The death of the three soldiers provides good reasons to fundamentally question the German mission in Afghanistan. Their orders on Good Friday were merely to clear explosive devices from the access roads to two checkpoints manned by German and Afghan troops, thereby ensuring that reinforcements could arrive there and retreat at any time. With their patchy presence in the crisis district of Chahar Dara, the Germans want to maintain at least the appearance of being in control. According to their mandate, Germany's soldiers are not responsible for the larger strategic objective, such as fighting the Taliban and their powerful allies from Uzbekistan.
The situation of all Western troops is made even more difficult by the fact that it is no longer clear whether Afghan President Hamid Karzai is still even a reliable partner.

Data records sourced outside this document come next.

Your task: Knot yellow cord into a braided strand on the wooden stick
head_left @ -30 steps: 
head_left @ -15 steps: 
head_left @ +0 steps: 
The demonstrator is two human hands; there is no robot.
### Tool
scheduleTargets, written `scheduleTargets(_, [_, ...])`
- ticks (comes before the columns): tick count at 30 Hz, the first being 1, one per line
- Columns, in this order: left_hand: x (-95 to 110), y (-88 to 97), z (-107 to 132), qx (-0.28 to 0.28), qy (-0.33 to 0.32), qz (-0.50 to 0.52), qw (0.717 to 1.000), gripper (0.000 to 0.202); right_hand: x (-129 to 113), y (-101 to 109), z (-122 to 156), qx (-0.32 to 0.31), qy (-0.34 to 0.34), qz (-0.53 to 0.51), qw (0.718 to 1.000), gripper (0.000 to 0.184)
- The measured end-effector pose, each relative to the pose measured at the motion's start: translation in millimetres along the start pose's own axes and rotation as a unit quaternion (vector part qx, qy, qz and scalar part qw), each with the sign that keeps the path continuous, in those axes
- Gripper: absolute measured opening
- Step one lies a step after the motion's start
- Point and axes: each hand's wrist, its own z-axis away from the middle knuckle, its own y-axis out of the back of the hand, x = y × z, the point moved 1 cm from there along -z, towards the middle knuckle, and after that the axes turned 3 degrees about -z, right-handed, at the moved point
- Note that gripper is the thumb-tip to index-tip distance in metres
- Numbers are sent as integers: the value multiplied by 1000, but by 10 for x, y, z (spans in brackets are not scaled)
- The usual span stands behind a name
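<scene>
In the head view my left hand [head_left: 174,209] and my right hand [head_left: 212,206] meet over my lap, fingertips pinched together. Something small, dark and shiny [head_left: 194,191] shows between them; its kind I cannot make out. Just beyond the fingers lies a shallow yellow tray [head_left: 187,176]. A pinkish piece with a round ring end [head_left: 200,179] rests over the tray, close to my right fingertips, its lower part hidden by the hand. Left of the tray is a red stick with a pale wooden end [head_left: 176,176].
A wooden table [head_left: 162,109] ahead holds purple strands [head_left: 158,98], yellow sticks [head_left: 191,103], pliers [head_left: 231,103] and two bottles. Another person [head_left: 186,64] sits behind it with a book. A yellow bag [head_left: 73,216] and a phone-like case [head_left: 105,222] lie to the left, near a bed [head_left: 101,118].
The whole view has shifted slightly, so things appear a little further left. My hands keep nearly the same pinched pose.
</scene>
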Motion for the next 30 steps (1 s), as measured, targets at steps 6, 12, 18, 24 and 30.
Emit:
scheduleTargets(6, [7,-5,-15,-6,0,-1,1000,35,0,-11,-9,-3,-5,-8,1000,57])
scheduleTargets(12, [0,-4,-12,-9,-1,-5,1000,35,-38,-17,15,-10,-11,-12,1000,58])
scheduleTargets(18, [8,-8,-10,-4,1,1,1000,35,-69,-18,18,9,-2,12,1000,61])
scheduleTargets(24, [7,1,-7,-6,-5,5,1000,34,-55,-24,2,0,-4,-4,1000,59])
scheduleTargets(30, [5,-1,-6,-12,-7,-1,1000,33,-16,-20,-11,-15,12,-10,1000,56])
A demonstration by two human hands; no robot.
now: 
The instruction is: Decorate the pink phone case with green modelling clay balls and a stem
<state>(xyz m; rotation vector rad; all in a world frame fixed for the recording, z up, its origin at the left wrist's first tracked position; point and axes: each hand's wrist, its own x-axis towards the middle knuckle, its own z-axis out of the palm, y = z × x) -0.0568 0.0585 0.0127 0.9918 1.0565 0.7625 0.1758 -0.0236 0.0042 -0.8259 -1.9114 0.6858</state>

Relations between the Afghan leader and his Western allies recently reached a new low when Karzai reportedly threatened to join the Taliban if his allies continued to put pressure on him.
The Americans leading the mission in Afghanistan are apparently not willing to wait until Berlin's politicians finally decide what their soldiers are actually supposed to achieve there. By this summer, the US will have deployed one of their brigade combat teams with up to 5,000 soldiers in the north of the country, and a second elite brigade could soon follow.
This means that an American will soon become deputy to the German general at Regional Command North in Masar-e-Sharif, which is also responsible for the reconstruction team in Kunduz. The American will, of course, take the lead.
Enayat Najafizada contributed to this report.